- [Task]:
From the records below, pull each line that has "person".

- [Data shown]:
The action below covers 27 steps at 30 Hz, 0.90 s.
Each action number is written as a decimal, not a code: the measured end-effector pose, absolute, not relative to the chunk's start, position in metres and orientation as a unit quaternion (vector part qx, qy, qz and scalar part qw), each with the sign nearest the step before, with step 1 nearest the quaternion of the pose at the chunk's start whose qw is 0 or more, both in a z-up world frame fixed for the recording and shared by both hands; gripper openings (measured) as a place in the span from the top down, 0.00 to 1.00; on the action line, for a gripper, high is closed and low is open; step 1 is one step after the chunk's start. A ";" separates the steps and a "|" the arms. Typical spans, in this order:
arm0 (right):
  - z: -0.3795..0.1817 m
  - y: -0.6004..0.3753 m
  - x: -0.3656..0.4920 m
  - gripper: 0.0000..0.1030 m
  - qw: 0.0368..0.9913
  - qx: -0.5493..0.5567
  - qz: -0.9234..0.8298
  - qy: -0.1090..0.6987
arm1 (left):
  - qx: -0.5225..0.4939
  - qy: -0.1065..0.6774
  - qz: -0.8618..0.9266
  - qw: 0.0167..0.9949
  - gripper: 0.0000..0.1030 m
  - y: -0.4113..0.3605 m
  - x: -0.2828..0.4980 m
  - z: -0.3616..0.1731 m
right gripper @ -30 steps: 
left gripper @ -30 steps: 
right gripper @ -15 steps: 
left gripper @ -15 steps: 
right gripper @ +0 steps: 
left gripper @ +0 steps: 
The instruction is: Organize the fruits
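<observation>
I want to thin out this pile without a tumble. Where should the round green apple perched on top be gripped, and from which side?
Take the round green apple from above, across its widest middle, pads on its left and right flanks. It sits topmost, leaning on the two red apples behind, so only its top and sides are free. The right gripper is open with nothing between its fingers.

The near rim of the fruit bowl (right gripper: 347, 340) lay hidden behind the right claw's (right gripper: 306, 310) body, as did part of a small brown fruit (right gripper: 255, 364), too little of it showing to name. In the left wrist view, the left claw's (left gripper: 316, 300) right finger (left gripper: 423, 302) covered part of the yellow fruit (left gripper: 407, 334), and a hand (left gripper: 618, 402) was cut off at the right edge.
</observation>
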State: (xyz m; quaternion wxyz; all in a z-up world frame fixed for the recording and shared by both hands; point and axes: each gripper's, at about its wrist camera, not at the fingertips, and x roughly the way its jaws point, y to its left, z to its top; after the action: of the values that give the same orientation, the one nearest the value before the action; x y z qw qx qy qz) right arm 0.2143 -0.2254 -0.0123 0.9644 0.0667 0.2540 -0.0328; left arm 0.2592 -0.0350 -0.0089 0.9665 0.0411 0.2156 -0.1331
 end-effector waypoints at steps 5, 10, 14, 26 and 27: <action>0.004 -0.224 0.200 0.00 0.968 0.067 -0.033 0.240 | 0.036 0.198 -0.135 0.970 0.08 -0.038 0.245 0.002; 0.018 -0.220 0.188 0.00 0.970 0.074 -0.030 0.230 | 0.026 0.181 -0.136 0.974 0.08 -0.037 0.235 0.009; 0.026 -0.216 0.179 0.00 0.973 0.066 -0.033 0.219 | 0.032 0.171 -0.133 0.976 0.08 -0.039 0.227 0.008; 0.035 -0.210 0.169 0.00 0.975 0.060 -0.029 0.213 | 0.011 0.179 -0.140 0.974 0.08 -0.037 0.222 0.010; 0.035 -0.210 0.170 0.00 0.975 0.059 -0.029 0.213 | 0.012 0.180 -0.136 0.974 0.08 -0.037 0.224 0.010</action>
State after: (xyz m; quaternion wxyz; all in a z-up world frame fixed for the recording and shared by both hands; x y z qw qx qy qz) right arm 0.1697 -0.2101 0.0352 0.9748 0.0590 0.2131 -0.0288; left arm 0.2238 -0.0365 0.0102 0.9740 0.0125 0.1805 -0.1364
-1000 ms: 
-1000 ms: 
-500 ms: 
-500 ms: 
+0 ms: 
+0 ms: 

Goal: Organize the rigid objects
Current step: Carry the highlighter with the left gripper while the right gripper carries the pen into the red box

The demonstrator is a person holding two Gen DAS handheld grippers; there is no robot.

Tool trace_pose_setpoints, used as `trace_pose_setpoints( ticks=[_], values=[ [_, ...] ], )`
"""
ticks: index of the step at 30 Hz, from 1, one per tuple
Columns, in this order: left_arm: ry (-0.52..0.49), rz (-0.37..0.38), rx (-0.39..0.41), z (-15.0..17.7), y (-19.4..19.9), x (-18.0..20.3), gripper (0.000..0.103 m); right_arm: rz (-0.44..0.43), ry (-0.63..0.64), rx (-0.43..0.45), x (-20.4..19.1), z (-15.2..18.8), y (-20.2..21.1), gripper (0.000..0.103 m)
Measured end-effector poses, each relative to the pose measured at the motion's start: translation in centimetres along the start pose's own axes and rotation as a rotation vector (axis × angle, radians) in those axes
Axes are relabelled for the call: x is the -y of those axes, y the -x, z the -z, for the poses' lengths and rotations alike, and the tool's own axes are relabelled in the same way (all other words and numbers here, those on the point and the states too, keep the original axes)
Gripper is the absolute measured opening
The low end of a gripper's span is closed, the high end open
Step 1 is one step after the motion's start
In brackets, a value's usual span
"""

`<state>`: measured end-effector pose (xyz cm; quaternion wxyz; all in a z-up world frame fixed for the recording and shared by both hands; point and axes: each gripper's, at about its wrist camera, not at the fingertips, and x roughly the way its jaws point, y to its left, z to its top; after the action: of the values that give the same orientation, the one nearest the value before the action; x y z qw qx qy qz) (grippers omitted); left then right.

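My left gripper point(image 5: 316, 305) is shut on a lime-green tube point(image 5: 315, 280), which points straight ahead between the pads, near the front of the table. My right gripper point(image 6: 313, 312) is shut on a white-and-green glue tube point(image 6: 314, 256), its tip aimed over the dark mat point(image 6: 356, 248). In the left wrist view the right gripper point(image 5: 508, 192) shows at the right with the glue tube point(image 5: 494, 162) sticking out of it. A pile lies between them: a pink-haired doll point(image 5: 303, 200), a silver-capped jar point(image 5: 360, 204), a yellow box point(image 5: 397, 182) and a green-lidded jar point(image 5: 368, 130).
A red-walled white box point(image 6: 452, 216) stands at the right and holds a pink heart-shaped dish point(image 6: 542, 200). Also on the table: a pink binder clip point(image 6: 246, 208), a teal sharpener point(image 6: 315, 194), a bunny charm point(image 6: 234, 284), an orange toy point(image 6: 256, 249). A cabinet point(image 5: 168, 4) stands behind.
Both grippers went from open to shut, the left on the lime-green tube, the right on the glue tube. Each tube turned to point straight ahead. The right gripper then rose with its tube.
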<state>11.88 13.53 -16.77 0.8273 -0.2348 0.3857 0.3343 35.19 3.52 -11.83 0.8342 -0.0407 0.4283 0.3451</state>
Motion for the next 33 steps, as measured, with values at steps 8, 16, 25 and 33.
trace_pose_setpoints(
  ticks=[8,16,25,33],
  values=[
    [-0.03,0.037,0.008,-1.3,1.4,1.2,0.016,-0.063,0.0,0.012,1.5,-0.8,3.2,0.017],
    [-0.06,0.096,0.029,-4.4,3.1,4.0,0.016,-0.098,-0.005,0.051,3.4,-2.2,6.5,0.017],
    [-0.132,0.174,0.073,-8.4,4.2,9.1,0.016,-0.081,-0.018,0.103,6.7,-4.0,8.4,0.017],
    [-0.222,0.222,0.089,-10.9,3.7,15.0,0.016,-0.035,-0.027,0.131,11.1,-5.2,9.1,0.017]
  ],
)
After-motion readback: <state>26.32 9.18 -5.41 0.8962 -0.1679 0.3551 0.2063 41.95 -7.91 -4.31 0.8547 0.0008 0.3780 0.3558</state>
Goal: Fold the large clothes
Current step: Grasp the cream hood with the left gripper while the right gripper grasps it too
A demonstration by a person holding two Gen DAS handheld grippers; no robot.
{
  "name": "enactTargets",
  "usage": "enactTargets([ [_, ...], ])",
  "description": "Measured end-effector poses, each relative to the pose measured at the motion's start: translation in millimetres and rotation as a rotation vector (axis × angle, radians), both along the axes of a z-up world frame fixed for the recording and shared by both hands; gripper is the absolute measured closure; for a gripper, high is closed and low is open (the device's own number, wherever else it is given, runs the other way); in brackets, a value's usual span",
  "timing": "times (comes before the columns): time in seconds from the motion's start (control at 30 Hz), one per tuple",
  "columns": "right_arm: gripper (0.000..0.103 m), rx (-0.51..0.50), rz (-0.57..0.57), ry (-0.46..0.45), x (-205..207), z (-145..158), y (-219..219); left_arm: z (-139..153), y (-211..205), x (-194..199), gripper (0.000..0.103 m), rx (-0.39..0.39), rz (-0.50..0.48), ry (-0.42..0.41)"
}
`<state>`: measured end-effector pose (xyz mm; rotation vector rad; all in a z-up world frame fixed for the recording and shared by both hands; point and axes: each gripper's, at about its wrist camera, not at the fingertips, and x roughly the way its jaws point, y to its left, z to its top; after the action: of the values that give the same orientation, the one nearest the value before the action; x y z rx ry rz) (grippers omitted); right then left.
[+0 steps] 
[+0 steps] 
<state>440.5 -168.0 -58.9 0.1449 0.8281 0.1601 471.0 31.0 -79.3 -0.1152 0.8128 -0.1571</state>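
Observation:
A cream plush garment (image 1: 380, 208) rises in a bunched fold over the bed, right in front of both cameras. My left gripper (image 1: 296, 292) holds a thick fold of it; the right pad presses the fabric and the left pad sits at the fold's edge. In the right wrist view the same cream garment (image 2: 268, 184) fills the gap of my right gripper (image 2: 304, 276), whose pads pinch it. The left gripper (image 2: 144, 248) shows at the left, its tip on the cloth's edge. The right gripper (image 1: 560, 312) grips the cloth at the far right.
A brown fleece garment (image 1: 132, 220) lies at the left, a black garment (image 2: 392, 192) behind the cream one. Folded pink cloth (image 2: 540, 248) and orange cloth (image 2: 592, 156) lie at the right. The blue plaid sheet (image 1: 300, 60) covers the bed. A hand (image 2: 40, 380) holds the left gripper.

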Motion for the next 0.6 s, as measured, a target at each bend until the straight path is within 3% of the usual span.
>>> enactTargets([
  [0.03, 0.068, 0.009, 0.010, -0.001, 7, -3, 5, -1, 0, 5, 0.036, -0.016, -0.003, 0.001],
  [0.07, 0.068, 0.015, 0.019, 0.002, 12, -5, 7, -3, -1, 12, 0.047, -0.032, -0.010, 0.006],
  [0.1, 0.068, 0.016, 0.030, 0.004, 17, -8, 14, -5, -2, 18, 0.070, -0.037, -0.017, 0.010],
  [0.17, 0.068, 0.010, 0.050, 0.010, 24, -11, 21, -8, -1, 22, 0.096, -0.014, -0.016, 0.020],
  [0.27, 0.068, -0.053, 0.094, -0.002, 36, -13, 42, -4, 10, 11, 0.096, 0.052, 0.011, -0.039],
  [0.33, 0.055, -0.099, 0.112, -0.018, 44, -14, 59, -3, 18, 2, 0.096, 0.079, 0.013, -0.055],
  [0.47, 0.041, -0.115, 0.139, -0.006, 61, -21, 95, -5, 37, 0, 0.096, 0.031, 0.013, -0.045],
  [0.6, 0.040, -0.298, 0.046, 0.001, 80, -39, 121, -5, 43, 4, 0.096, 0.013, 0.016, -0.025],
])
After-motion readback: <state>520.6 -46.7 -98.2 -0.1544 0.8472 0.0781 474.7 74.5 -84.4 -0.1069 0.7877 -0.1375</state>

- [Reply]:
The demonstrator is a person holding two Gen DAS handheld grippers; there is no robot.
A demonstration by a person holding two Gen DAS handheld grippers; no robot.

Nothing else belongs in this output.